18th Speaker of the Legislative Assembly of Ontario
- In office 1930–1935
- Preceded by: William Black
- Succeeded by: Norman Hipel

Personal details
- Born: 1 May 1889 Burritt's Rapids, Ontario
- Died: 19 May 1973 (aged 84)
- Party: Conservative
- Spouse: Eva Richardson ​(m. 1920)​
- Occupation: Merchant

= Thomas Kidd (Ontario politician) =

Canadian politician (1889–1973)

Thomas Ashmore Kidd (1 May 1889 - 19 December 1973) was speaker of the Legislature of Ontario in 1930–34 and served as Conservative MLA for Kingston from 1926 to 1940 and Progressive Conservative MP for Kingston City from 1945 to 1949.

He was born in Burritt's Rapids, Ontario, the nephew of Edward Kidd, and was educated there and in Kemptville. Kidd was a manufacturer and wholesale merchant. He served in France with the Royal Regiment of Canada in 1915 and was wounded at Ypres. In 1920, he married Eva Richardson, the daughter of senator Henry Westman Richardson. Kidd was a member of Kingston city council from 1922 to 1926 and also served on the Kingston Board of Works. He won the Conservative nomination in Kingston after the incumbent Conservative, William Folger Nickle, resigned from the cabinet of Howard Ferguson in order to protest the government's decision to run for re-election on the platform of repealing the Ontario Temperance Act and allowing government controlled liquor sales. Kidd defeated Nickle who ran as a Prohibitionist candidate in the 1926 provincial election.

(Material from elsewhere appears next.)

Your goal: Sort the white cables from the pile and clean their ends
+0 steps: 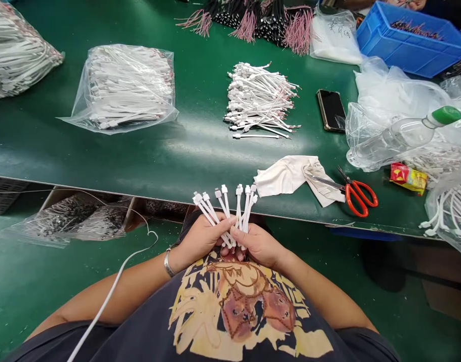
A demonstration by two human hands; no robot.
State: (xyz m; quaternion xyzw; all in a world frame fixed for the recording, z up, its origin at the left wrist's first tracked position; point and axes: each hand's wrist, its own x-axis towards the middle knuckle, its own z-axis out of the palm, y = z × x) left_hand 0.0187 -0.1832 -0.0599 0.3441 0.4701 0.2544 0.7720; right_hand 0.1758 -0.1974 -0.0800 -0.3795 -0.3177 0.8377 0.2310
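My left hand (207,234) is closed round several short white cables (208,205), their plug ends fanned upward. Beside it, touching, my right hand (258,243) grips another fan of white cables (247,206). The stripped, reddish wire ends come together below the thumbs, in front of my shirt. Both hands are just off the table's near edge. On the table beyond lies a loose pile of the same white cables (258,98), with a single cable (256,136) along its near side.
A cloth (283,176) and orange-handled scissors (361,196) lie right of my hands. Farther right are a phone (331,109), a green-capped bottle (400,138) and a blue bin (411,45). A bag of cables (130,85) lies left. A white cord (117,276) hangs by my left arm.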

Kidd was re-elected in the 1929 provincial election and served as Speaker of the Ontario Legislative Assembly from 1930 until 1934.

He resigned from the provincial legislature to run unsuccessfully for the House of Commons of Canada in the 1940 federal election but won on his second attempt in 1945. Kidd was defeated in bid for re-election in 1949 and again when he tried to return to politics in 1957. Kidd was also a Grand Master in the Orange Lodge.